** Exercise brief **
Read through the listing and copy every line that contains the word "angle".

▼

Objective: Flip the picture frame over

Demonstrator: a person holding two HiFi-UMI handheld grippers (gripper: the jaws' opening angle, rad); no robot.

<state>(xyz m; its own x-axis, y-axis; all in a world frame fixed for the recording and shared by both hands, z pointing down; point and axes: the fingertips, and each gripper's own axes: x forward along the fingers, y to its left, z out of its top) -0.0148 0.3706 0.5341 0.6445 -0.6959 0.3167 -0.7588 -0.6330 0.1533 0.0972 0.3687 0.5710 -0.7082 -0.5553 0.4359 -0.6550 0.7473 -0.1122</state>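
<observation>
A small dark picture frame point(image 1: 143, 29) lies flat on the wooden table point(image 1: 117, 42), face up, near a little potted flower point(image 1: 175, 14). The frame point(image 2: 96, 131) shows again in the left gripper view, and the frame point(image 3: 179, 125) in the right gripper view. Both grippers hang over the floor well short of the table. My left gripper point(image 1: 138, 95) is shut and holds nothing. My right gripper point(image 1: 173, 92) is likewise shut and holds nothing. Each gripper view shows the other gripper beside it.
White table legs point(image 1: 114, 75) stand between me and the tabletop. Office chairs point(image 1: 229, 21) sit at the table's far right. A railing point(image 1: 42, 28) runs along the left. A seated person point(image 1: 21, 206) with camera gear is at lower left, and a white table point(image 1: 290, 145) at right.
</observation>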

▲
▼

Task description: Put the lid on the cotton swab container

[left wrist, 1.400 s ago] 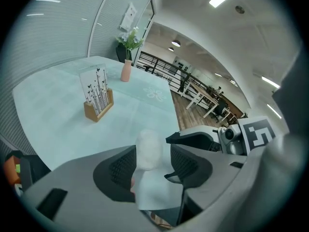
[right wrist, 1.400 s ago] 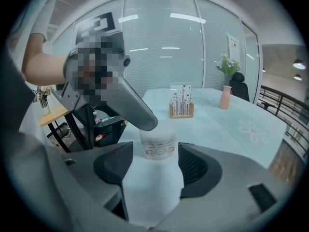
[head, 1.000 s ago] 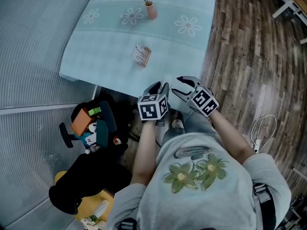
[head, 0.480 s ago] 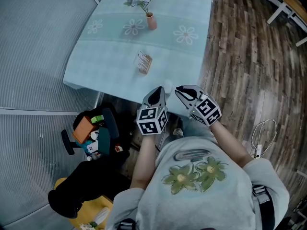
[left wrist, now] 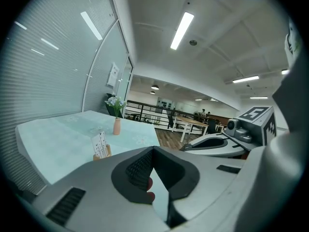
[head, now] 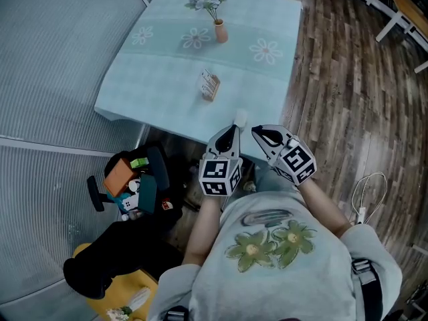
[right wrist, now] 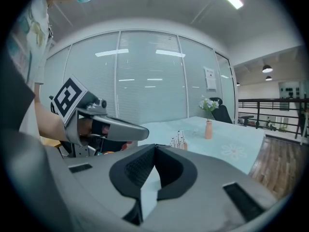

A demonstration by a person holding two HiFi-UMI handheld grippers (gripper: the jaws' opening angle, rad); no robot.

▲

** Response to this exercise **
Demonstrator: a person holding two HiFi-UMI handheld grippers (gripper: the jaws' opening angle, rad); no robot.
A demonstration by a person holding two HiFi-UMI handheld grippers (gripper: the jaws' opening angle, rad); no robot.

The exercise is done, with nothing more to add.